Ebanie Bridges (born 22 September 1986) is an Australian professional boxer. She has held the IBF female bantamweight title since March 2022. As an amateur, Bridges competed in the women's bantamweight event at the 2016 and 2017 Australasian Golden Gloves, respectively, where she won gold. She has been nicknamed the 'Blonde Bomber' due to her hair colour and her coach Arnel "Bomber" Barotillo.

Early life
Bridges was born on 22 September 1986 and grew up in the Toongabbie suburb of Greater Western Sydney — the youngest child of three. She is the younger of twins by six minutes, and the only girl in her family. At the age of five, Bridges's parents introduced her to Karate — in which she competed until thirteen years of age. Shortly after, she trained in Kickboxing and Muay Thai at secondary school. She later found competitive bodybuilding — under the tutelage of Arina Manta – in which she competed for eight years and won numerous regional and state titles. She spoke of her teenage years being tough, though with her parents’ help she overcame the difficulties: ‘At 18, I decided I need to change my life.’ When growing up, Bridges admired Kostya Tszyu, Anthony Mundine, Oscar De La Hoya, and Roy Jones Jr.

Amateur career
Bridges amassed a 26–4 amateur record from 2016 to 2018, during which she won the 2016 and 2017 National Golden Gloves titles, as well as the state championship titles at bantamweight. She also competed at the Australian Women Selection Tournament in Perth, however, she was defeated by Antonia Kay in the quarter-finals via a points-decision 4:1.

Professional career
On 24 November 2018, Bridges was scheduled to take on Thai fighter Rungnapha Kaewrachang in a bantamweight contest at the Wollongong Fraternity Club, however, the fight was cancelled due to Kaewrachang experiencing fighting clearance issues. Bridges instead fought Bianca Elmir in an exhibition fight, though it was not recognised as a professional bout. Bridges made her professional debut on 8 February 2019 at the Hordern Pavilion in Sydney, on the undercard of Tim Tszyu vs. Denton Vassell against Filipino fighter Mahiecka Pareno (2–1–0), who Bridges defeated via majority decision, while having to get up from the canvas after Pareno dropped her in the first-round. During her fight with Pareno, it was later revealed that Bridges had broken her ankle but continued to carry on.
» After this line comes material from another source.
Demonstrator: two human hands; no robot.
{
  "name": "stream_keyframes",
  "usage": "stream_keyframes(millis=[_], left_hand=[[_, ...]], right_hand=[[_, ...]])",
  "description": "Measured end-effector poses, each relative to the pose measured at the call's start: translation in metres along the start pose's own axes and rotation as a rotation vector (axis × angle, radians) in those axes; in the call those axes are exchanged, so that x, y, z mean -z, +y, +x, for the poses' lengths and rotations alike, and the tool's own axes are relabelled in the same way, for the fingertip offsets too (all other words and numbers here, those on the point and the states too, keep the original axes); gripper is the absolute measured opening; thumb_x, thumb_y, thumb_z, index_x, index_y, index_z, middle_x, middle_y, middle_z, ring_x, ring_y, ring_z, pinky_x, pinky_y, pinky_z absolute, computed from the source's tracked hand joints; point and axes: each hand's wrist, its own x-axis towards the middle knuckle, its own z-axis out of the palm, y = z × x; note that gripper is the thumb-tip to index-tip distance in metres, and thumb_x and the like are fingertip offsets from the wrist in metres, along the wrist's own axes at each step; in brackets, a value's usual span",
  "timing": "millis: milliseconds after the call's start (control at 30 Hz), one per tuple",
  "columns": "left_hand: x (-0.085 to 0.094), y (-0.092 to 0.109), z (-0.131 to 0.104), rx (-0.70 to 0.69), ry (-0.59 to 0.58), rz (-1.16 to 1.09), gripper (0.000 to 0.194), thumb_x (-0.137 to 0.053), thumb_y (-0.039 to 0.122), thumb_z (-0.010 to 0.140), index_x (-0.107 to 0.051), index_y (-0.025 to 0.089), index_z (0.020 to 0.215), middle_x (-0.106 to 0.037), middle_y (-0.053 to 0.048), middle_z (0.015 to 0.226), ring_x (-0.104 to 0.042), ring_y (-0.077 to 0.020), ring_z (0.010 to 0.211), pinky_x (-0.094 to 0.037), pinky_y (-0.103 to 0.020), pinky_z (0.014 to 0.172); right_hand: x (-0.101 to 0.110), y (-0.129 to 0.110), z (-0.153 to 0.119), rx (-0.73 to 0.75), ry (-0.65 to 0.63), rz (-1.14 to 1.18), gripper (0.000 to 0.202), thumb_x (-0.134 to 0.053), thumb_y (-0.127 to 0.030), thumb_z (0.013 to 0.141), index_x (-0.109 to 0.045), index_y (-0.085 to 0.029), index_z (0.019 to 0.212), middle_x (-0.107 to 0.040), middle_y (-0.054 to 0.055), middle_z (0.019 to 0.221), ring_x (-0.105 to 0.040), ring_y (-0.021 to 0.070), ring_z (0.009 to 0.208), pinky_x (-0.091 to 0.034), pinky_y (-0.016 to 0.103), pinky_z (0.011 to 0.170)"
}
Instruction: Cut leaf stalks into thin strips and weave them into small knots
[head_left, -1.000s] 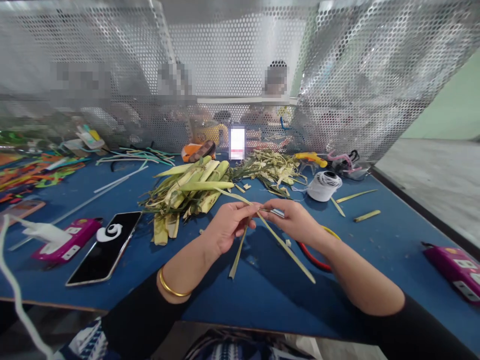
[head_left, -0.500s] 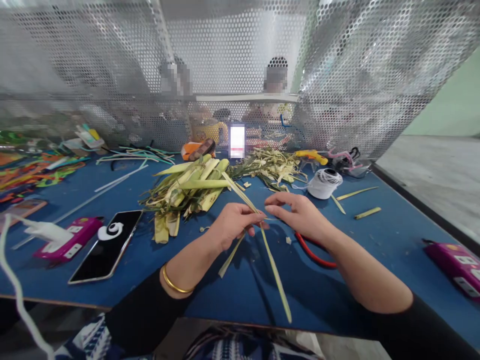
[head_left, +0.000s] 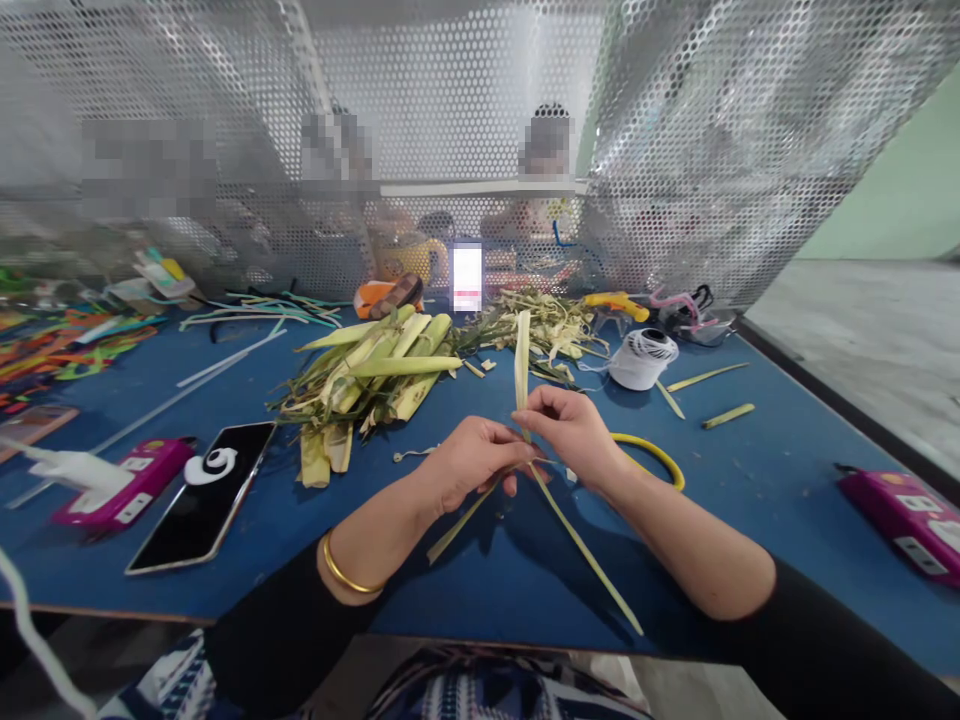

On 12 October 2019, Bridges fought Laura Woods, who Bridges defeated via TKO in the third-round, and then in the following month had defeated Kanittha Ninthim via second-round TKO.

In February 2020, Bridges signed a promotional contract with Split-T Management. She made her US debut on 8 February 2020, winning a six-round unanimous decision against Crystal Hoy at the Hammond Civic Center in Hammond, Indiana, with judges Jerry Jakubco, Nathan Palmer, and Skylar Slay scoring the fight 60–54 in favour of Bridges. In November 2020, after her defeat of Jorgelina Guanini, Rachel Ball had made her intentions known to face Bridges for the vacant WBA bantamweight title she had initially hoped to contest against Guanini.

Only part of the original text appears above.